WHAT YOU WILL DO: Nothing but the lines from the one containing "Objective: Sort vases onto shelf" through the one containing "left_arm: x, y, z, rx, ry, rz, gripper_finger", both included, should be given again, each exactly as written below.

------ MATERIALS PROVIDED

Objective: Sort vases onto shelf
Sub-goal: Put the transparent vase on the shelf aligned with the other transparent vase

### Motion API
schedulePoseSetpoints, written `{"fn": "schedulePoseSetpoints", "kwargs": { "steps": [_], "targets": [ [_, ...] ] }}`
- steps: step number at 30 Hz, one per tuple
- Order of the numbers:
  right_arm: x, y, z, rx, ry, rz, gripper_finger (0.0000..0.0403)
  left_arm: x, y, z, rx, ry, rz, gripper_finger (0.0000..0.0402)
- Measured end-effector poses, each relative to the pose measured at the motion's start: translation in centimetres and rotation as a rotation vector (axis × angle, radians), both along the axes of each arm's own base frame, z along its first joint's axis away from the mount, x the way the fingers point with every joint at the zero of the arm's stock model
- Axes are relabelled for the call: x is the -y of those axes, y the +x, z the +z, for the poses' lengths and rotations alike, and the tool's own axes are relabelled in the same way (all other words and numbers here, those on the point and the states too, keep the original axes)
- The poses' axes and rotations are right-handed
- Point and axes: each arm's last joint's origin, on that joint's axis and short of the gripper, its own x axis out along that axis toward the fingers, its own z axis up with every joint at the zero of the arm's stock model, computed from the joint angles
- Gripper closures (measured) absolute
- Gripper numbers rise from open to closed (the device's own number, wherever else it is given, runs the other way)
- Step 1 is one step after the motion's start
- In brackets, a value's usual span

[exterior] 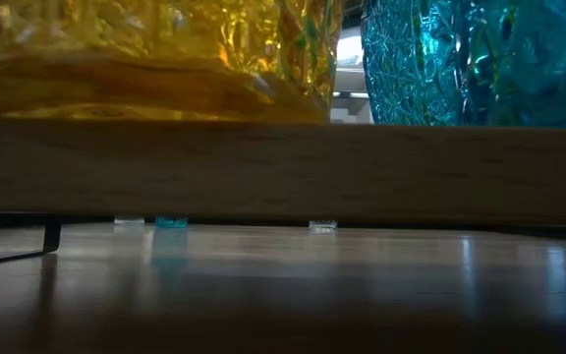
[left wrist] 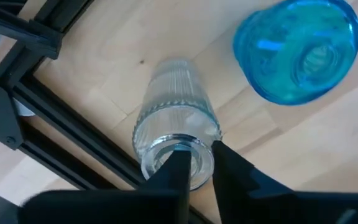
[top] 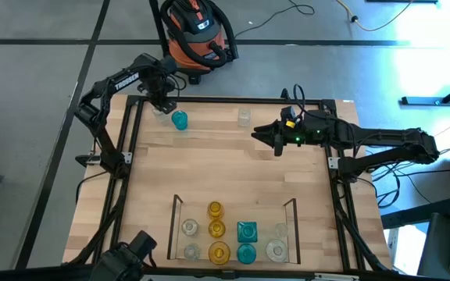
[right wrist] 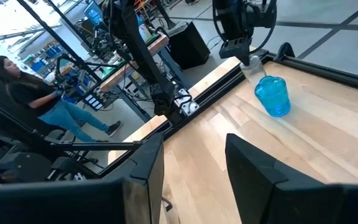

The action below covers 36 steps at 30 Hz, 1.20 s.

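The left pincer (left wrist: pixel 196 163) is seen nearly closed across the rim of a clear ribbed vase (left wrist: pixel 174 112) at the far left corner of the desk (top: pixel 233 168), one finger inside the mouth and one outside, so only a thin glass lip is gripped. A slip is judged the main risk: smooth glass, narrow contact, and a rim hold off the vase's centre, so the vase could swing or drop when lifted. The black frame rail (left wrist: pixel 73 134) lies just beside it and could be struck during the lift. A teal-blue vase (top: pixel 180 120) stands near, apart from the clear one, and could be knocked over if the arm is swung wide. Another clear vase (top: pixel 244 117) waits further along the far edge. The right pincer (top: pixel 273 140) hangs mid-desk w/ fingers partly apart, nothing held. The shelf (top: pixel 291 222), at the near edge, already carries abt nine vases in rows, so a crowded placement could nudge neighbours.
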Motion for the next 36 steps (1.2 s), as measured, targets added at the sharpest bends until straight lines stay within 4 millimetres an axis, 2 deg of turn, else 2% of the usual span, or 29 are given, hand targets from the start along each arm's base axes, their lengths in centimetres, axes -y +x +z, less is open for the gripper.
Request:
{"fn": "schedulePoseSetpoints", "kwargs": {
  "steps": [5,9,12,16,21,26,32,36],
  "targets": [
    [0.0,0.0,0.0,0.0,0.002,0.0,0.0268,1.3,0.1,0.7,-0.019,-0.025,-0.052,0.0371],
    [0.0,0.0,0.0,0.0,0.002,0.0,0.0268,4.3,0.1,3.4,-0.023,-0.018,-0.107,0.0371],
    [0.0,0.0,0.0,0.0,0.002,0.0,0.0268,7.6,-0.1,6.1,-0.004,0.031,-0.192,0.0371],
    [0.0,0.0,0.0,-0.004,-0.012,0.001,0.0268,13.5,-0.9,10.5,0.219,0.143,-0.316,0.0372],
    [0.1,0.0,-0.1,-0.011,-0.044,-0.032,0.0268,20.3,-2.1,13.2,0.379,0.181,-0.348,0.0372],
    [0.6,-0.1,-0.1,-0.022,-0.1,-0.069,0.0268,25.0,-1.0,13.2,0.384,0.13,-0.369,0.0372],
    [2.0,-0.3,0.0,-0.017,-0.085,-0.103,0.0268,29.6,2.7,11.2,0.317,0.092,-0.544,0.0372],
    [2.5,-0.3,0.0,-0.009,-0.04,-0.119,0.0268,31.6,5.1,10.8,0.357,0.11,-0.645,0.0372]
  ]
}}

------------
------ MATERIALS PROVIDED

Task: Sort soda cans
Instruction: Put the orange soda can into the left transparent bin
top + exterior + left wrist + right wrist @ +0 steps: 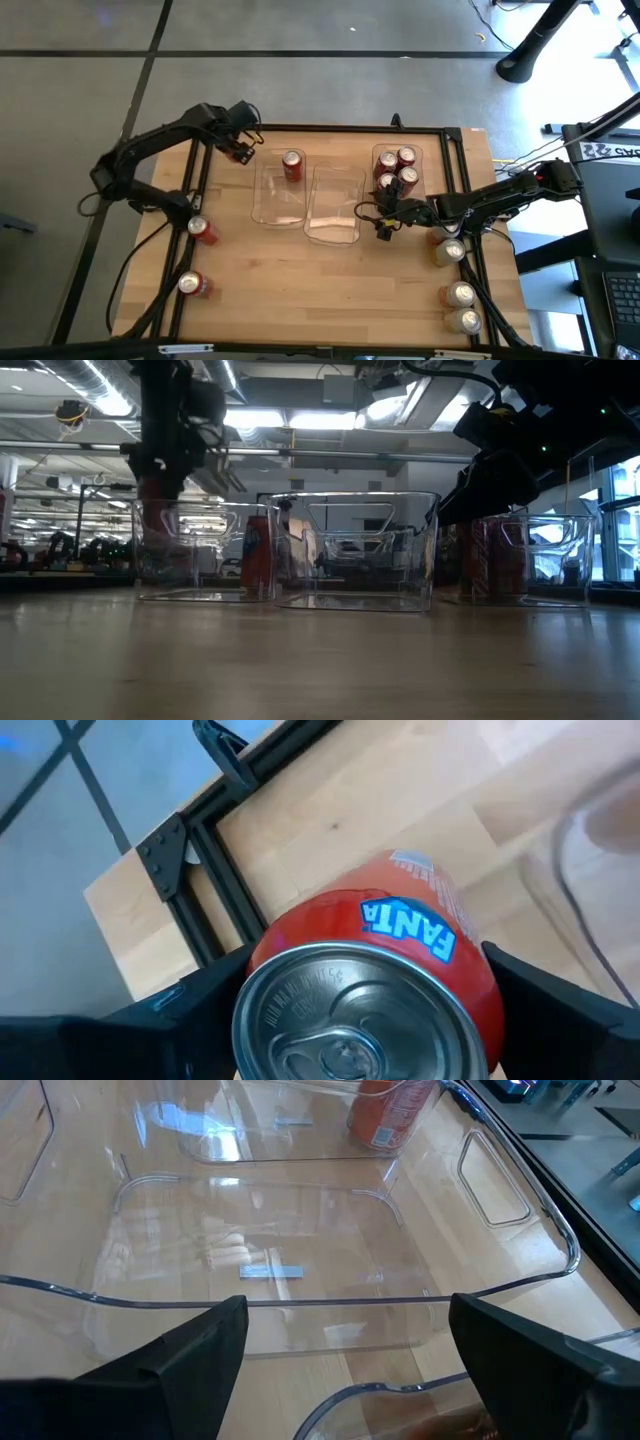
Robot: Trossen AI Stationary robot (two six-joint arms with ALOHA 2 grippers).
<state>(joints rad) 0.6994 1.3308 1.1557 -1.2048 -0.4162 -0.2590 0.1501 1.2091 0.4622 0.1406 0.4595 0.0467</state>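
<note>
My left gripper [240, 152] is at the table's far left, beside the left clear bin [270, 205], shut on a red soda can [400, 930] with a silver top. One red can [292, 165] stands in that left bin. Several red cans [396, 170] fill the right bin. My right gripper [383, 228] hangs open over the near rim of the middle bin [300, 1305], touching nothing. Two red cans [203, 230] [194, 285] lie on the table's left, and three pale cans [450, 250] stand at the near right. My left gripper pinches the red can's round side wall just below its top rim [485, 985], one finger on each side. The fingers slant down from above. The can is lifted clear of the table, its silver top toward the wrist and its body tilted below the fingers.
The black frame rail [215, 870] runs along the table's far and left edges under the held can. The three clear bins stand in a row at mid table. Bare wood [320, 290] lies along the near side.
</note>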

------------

TASK RESPONSE:
Objective: Sort vases onto shelf
Sub-goal: Put the transparent vase on the shelf aligned with the other transparent vase

### Motion API
schedulePoseSetpoints, written `{"fn": "schedulePoseSetpoints", "kwargs": { "steps": [_], "targets": [ [_, ...] ] }}`
- steps: step number at 30 Hz, one per tuple
- Order of the numbers:
  right_arm: x, y, z, rx, ry, rz, gripper_finger (0.0000..0.0403)
  left_arm: x, y, z, rx, ry, rz, gripper_finger (0.0000..0.0402)

The response is now complete.